The group was being herded into what felt like a small farm outbuilding. The few outdoor sounds — faint wind, distant birdsong — were partly muffled, but not entirely. It was as if they were surrounded by walls, but were still outside. Above their heads, Oaks thought he could hear the sound of a canopy flapping. Before he could think any more about their location, he was pushed down to the dry floor, his back up against an uneven wall. The gag in his mouth was peeled up and a bottle of water put to his chafed lips. He drank deeply until the bottle was pulled away, his gag replaced. It was not as tight as it had been, though, and Oaks began at once to work his jaw, keeping it moving.

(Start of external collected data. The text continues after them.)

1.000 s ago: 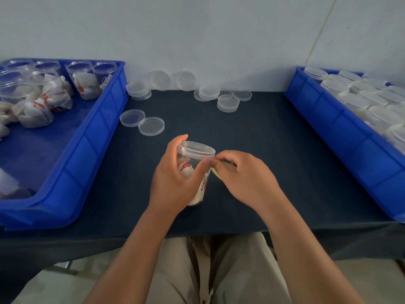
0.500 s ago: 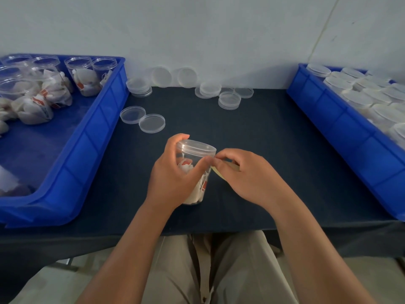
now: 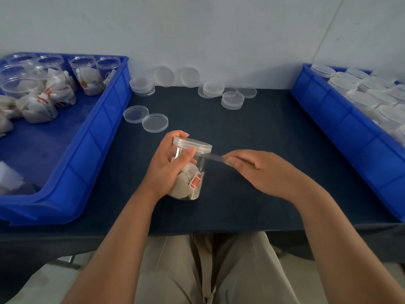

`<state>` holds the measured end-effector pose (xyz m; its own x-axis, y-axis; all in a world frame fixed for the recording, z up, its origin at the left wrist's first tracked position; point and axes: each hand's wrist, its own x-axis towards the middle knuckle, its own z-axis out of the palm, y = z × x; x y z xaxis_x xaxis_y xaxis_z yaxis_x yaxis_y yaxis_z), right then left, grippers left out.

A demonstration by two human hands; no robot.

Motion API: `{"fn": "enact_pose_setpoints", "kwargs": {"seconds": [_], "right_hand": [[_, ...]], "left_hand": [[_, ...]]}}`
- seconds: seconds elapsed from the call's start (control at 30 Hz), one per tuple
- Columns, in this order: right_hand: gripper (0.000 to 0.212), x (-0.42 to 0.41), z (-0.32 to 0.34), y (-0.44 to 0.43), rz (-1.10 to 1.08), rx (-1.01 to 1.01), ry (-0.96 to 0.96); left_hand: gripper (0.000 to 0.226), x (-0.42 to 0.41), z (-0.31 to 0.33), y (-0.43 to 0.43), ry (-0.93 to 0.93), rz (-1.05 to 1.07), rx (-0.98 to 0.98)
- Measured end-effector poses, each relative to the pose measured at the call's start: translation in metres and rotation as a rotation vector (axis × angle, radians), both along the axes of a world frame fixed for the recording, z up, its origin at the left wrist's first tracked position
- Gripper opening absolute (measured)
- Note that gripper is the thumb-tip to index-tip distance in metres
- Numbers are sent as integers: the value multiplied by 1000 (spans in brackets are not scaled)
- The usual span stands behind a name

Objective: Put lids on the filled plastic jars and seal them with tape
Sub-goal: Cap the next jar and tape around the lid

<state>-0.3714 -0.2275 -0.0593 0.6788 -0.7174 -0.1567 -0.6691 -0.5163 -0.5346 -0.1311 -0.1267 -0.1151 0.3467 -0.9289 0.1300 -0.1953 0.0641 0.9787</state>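
Left hand (image 3: 167,172) grips the jar (image 3: 195,183) (thumb pressed against it); right hand (image 3: 263,172) pinches the tape (image 3: 215,157), fingers curled.

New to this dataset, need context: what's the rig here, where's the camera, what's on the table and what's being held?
No machine: a person's two bare hands, filmed by one wide-angle camera on their head, looking down. The left hand grips a filled jar with its lid on; the right hand pinches a strip of tape stretched from just under the lid. On the dark table: loose lids, a left bin of open jars, a right bin of lidded jars.
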Motion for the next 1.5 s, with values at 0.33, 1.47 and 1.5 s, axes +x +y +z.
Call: {"fn": "enact_pose_setpoints", "kwargs": {"seconds": [0.33,1.47,1.5], "right_hand": [[51,14,-16,-7,-20,4,-18],[57,5,-16,33,4,78,-205],[57,2,-14,30,19,89,-226]], "left_hand": [[57,10,-13,-1,251,-214,-27],[51,-25,15,11,-93,169,100],[50,-21,15,13,-82,151,89]]}}
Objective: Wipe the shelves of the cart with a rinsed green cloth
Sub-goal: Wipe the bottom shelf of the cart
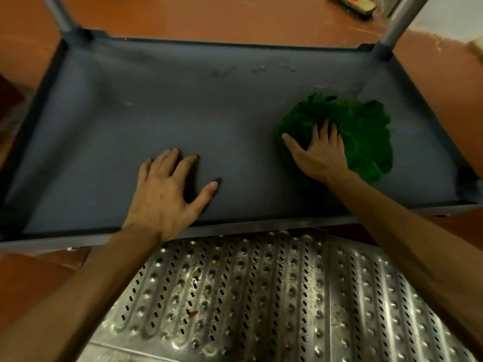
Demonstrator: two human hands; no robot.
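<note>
The cart's grey-blue shelf (156, 113) fills the upper part of the head view, with a raised rim all around. A crumpled green cloth (366, 131) lies on the shelf's right side. My right hand (318, 152) presses down on the cloth's left part, fingers spread over it. My left hand (167, 189) rests flat on the bare shelf near the front rim, fingers apart and holding nothing. Faint wet marks (261, 69) show near the shelf's far edge.
Two grey cart posts rise at the far corners, left post (60, 14) and right post (400, 24). A perforated metal floor grate (261, 296) lies below the cart's front edge. Red-brown floor (209, 17) surrounds the cart; a brush-like object (358, 3) lies at the far right.
</note>
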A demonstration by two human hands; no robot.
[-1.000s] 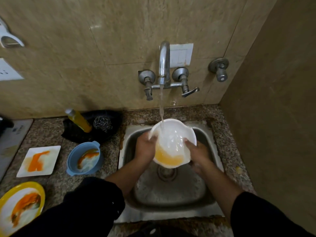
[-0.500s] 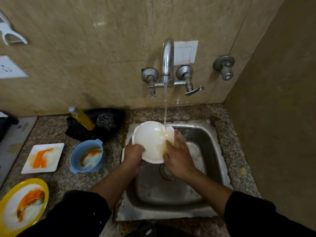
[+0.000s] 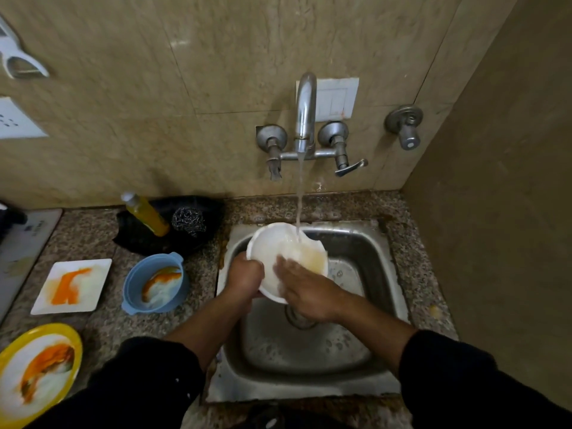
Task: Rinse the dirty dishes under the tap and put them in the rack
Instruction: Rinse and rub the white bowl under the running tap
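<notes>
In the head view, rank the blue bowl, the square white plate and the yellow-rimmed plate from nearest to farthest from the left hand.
1. The blue bowl, just left of the left hand, which grips the white bowl.
2. The square white plate, farther left.
3. The yellow-rimmed plate, at the lower left corner.

Honestly, nothing is really reading as text here. The flat white appliance sitting at the left edge of the granite surface is showing a bit of small dark print, but it's blurring out too much to read.
</notes>
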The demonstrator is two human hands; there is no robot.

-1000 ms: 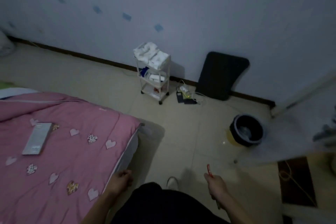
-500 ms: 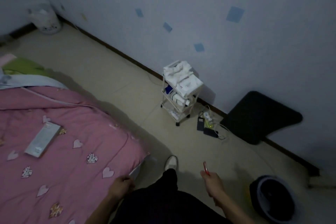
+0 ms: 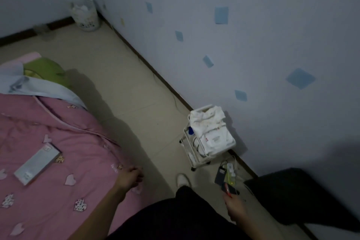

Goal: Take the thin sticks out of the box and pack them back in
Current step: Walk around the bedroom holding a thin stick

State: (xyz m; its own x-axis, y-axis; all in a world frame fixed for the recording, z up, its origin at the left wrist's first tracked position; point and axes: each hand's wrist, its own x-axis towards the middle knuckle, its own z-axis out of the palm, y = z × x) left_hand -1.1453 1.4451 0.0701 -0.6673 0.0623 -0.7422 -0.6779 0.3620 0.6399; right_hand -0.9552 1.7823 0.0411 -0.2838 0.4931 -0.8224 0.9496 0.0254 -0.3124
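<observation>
One wide strip of bare floor runs between the bed and the papered wall, with open room to move. Pink heart quilt covers the bed, its edge dropping to the floor on the near right. Black cushion sits low by the wall. White trolley stands against the wall, white cloths and packs piled on top; lower shelves too dim to read. Round bin in the far corner, white stuff inside. Box lies flat on the quilt, well in from the edge, long axis near-left to far-right, looks closed. Left hand rests on the quilt at the edge, fingers loosely curled. Right hand is over the floor, fingers pinching a thin red stick that points up and away toward the trolley.
</observation>
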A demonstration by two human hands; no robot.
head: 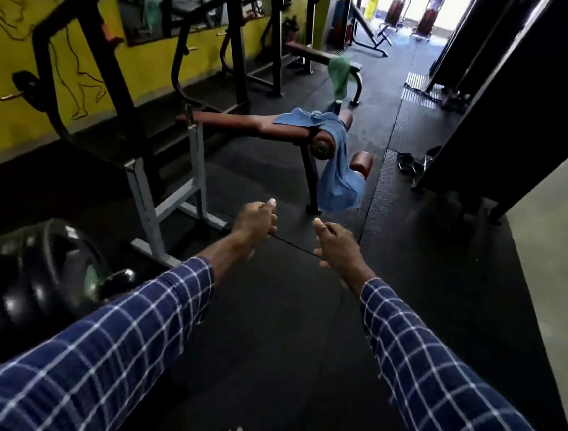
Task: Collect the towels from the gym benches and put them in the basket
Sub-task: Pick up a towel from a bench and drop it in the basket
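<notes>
Checked sleeves (130,332) fill the near foreground, both arms stretched forward over the black rubber floor (284,317), which lies wide and bare ahead and gives free room to walk up. Left of that lane stand a weight plate (33,274) and the pale steel frame (171,206) of the near desk (249,126), edges to keep clear of; dark machinery (523,98) walls in the right side.

A blue towel (334,161) lies over the padded end of that desk and hangs down past the roller almost to the floor. It looks soft, light and limp, likely to slide off freely; the bunched part on the pad seems the surest place for a grip. A green towel (339,73) drapes the farther desk (319,56). No basket is in view.

The left hand (254,226) and right hand (338,245) are loosely curled and grasp nothing, well short of the towel.
</notes>
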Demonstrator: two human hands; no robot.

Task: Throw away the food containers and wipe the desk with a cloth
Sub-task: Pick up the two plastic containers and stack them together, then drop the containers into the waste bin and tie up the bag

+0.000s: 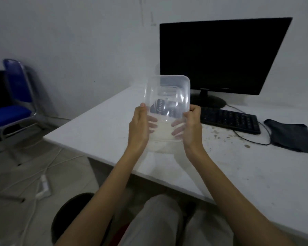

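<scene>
holding a clear food container between both hands, the person has it lifted above the near part of the white desk, touching nothing else. the left hand grips its left side and the right hand its right side, thumbs hooked over the rim and fingers curled behind the base, where they show through the plastic. both hands sit at the near end, level with each other, so neither is nearer. the container's long axis runs straight away from the body, far end tipped upward, open face turned toward the camera. it looks empty apart from a pale film low down.

the next step is probably carrying it off the desk to a bin. a dark round shape lies low on the person's left beside the knee, but i cannot tell whether it is a bin. the dark cloth lies well apart to the right, past the keyboard, with crumbs between, so wiping is not yet begun.
</scene>
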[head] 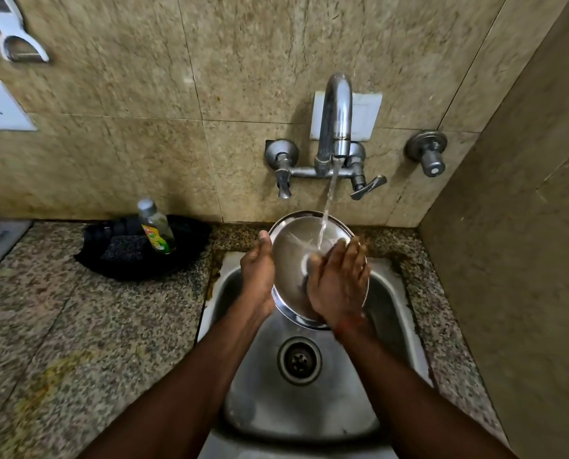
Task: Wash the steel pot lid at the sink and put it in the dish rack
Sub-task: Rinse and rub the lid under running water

The removal of his sight had heightened his other senses. He knew there were two Taleban with them. One was administering the water, but what was the other doing? He listened above the delirious moaning of Murray, who sounded barely conscious. There was the click of a case and the sound of something metallic being placed high up on a wall, on a windowsill perhaps. Was it an Improvised Explosive Device, set to be triggered by their movement? There was silence again. The two Taleban were leaving them. There were more muffled moans from the men, sounds of primitive despair as they dug their boot heels deep into the mud.

Oaks heard the 4x4 start up outside. He was expecting some wheelspin, a triumphant circling of the prisoners before it roared off. But the vehicle just drove back down the track, as casually as his father’s station wagon when he used to leave for work, until the sound of its engine was lost in the stillness of the night. That slowness terrified him. It was too calm, too rehearsed, indicative of a bigger plan.

Ten, maybe fifteen minutes later, his thoughts were interrupted by the sound of someone speaking Urdu, coming from close by. Oaks’s tired brain struggled to work out what was happening, whether he was hallucinating. He tried to focus on the name the man had given when he first spoke. It hung in the air above them like a paper kite, nagging at Oaks’s mind as it bobbed in the evening breeze: Salim.

3

This was the moment Omar Rashid had been trained for, but he had never actually expected it to happen, not to him. But there it was, an unambiguous flashing light on his console. He knew his life would never be the same again. He was just a junior analyst on the SIGINT graveyard shift, always had been, ever since he’d signed up to the National Security Agency at Fort Meade in Maryland. And that was exactly how he liked it. Success happened to the ambitious, to the hungry. Rashid was more than happy to draw his modest salary and listen through the night to the regional traffic, before heading home to his basement apartment in Baltimore. He enjoyed his work, but it wasn’t loyalty to the NSA that drove him.